Casamance : Diomaye Faye contraint d’annuler « sine die » sa visite dans le Fouladou sous la pression des combattants indépendantistes du MFDC

La tournée économique tant annoncée du président sénégalais, Bassirou Diomaye Faye, dans la région de Kolda, dans le Fouladou Casamançais, prévue du 12 au 14 avril, n’aura pas lieu. Pas demain, pas la semaine prochaine. Sine die. C’est la Présidence elle-même qui l’a confirmé par communiqué officiel, invoquant de « contraintes de calendrier de dernière minute » et des « difficultés logistiques » liées à l’ordination épiscopale de Mgr Joseph Francis Janvier Badji, prévue ce samedi 11 avril dans la capitale du Fouladou.

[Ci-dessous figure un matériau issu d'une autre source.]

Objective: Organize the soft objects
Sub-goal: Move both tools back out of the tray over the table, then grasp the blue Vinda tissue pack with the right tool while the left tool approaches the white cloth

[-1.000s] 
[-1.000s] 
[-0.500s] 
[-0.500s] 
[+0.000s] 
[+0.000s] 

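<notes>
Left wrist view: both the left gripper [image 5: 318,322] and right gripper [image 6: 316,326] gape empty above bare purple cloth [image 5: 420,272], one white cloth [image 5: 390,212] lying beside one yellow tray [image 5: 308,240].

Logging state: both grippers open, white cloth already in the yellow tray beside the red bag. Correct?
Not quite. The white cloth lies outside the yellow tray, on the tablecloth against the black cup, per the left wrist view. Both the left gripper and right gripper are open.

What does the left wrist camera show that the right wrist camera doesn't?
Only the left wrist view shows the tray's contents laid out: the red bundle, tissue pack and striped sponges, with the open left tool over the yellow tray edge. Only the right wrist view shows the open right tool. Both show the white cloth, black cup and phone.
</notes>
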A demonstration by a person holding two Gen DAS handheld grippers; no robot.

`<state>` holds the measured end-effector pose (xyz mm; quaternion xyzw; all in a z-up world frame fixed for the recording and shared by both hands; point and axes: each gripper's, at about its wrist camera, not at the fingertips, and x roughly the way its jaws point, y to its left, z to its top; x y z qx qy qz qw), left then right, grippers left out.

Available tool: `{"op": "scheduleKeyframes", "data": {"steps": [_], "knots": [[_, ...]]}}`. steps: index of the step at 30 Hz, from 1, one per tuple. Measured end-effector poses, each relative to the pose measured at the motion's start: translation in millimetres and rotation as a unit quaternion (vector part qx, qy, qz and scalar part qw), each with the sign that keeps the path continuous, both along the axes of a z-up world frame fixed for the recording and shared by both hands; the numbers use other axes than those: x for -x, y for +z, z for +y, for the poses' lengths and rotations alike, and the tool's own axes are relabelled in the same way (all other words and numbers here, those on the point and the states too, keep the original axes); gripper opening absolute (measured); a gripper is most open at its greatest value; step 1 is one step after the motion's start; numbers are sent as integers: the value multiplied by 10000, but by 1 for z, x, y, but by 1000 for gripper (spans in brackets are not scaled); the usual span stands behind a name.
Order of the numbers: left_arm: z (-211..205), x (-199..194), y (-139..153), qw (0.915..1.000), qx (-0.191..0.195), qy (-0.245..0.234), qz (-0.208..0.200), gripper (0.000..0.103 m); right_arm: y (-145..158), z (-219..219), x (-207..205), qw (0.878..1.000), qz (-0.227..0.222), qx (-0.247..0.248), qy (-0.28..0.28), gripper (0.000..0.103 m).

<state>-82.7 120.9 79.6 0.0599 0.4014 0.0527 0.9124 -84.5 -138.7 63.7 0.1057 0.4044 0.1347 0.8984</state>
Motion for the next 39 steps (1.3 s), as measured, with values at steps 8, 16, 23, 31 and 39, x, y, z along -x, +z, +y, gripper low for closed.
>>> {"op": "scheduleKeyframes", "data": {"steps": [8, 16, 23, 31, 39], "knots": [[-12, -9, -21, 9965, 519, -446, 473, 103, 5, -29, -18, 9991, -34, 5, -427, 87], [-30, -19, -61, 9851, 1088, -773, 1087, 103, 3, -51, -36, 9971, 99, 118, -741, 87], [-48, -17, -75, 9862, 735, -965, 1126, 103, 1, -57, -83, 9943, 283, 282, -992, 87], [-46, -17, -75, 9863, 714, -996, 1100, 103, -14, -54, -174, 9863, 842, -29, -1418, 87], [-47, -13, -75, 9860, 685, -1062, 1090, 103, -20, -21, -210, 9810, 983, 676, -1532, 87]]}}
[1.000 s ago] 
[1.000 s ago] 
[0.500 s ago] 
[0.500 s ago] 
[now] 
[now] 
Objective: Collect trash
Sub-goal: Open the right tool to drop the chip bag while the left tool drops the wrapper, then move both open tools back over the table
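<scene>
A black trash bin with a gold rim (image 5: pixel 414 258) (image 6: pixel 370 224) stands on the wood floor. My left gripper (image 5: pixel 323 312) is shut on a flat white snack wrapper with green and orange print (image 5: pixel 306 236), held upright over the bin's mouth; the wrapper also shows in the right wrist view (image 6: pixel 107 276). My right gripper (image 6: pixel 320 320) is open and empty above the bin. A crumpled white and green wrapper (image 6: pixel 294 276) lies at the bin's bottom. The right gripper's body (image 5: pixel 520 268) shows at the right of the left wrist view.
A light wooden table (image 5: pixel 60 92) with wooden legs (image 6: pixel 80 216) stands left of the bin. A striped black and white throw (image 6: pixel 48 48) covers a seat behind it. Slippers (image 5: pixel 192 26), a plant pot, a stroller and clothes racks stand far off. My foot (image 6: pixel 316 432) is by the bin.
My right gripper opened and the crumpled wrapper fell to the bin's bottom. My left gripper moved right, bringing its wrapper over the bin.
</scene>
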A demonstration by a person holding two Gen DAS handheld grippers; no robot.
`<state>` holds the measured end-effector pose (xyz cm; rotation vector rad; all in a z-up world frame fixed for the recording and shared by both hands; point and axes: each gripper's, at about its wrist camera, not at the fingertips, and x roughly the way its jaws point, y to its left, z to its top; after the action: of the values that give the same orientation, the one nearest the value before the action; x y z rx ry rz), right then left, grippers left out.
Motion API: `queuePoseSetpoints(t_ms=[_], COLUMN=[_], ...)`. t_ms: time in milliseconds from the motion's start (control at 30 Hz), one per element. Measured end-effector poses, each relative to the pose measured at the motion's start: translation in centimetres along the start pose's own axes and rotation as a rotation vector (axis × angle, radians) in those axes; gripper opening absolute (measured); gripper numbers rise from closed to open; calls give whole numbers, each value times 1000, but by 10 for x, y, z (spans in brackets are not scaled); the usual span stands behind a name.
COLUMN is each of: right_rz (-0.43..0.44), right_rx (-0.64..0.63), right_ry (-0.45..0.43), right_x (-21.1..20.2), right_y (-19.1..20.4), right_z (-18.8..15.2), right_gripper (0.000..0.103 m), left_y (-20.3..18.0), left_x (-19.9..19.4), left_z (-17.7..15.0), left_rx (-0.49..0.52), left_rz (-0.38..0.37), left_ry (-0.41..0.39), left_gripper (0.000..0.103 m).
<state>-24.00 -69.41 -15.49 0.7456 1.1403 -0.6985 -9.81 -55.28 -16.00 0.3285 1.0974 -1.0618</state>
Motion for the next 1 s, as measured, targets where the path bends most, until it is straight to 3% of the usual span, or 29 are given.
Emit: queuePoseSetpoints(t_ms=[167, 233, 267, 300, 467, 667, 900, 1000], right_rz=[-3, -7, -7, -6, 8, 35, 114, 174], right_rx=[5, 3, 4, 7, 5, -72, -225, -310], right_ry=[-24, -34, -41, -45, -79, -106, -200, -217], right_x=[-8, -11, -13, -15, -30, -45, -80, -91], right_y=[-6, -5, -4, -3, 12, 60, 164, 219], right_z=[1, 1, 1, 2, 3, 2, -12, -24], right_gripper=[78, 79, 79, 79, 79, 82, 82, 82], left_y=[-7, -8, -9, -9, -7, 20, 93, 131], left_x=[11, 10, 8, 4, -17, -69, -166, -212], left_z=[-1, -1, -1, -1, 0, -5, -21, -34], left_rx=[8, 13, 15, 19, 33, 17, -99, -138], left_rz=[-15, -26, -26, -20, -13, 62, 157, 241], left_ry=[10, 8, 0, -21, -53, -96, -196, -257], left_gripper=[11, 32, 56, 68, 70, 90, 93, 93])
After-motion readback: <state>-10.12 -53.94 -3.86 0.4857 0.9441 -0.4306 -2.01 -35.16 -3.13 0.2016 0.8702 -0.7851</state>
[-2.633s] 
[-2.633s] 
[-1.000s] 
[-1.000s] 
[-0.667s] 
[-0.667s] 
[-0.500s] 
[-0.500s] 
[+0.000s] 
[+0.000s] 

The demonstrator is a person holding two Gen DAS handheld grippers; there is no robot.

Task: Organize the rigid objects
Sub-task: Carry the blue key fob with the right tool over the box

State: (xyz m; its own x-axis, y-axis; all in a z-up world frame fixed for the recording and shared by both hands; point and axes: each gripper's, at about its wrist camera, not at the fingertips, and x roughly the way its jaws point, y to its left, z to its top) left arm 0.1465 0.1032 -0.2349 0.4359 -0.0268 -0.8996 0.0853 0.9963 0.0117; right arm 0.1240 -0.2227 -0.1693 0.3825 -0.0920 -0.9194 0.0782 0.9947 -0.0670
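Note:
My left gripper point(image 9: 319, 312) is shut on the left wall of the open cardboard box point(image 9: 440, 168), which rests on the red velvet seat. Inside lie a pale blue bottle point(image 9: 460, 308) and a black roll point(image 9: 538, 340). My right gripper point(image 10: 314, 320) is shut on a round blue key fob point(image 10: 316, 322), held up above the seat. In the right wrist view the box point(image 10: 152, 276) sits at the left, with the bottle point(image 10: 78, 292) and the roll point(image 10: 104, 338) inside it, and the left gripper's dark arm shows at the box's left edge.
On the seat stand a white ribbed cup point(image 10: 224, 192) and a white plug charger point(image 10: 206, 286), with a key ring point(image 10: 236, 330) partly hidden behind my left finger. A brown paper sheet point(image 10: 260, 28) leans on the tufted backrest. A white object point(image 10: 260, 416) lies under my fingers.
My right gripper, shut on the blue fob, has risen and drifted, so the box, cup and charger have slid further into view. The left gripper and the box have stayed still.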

Mais derrière cette explication polie, digne d’un communiqué de service, se cache une réalité bien plus crue, bien plus explosive : la Casamance, quarante-trois ans après le déclenchement du conflit, reste une poudrière. Et Dakar, une fois de plus, a reculé.

Selon des sources concordantes et bien informées sur le terrain, c’est le rapport alarmant du chef d’état-major général des armées, le vice-amiral Oumar Wade, qui a tout changé. Envoyé en éclaireur dans cette zone ultrasensible, le général Wade a vu de ses yeux ce que les autorités sénégalaises refusent encore d’admettre publiquement : les combattants de la branche armée Atika du Mouvement des Forces Démocratiques de la Casamance (MFDC) ont été placés en état d’alerte maximale dans toute la Basse et Moyenne Casamance, particulièrement dans le Fouladou. Positions renforcées, mouvements lourds constatés sur les axes Bignona-Kolda, Niaguis, Fanda, Diattacounda. Des habitants ont même signalé des tirs près des routes. S’agissait-il d’une tentative d’embuscade contre le convoi du chef d’état-major ? À l’heure où nous bouclons, aucune confirmation officielle, mais le doute n’est plus permis.

Ce n’est pas un hasard. Depuis le mois de mars 2026, l’armée sénégalaise enchaîne les revers sanglants en Casamance. Plus d’une douzaine de militaires tués dans des embuscades successives, dont deux officiers. Parmi eux, le capitaine André Senghor, tombé au champ d’honneur après un accrochage violent au nord de Sindian. Un officier expérimenté, fauché comme tant d’autres dans cette guerre qui n’ose plus dire son nom. Ces pertes ont profondément ébranlé les rangs et, surtout, ont rappelé à Dakar que le MFDC – fondé en 1947, renforcé politiquement et militairement ces dernières années – n’a jamais rendu les armes.

La visite présidentielle, déjà qualifiée de « extrêmement délicate » par les observateurs, devenait tout simplement impossible. Comment envoyer le chef de l’État dans une zone où les combattants indépendantistes scrutent chaque mouvement des forces de sécurité, où la moindre provocation pourrait mettre le feu aux poudres ? Les autorités ont préféré annuler plutôt que risquer l’humiliation d’un report forcé par les armes.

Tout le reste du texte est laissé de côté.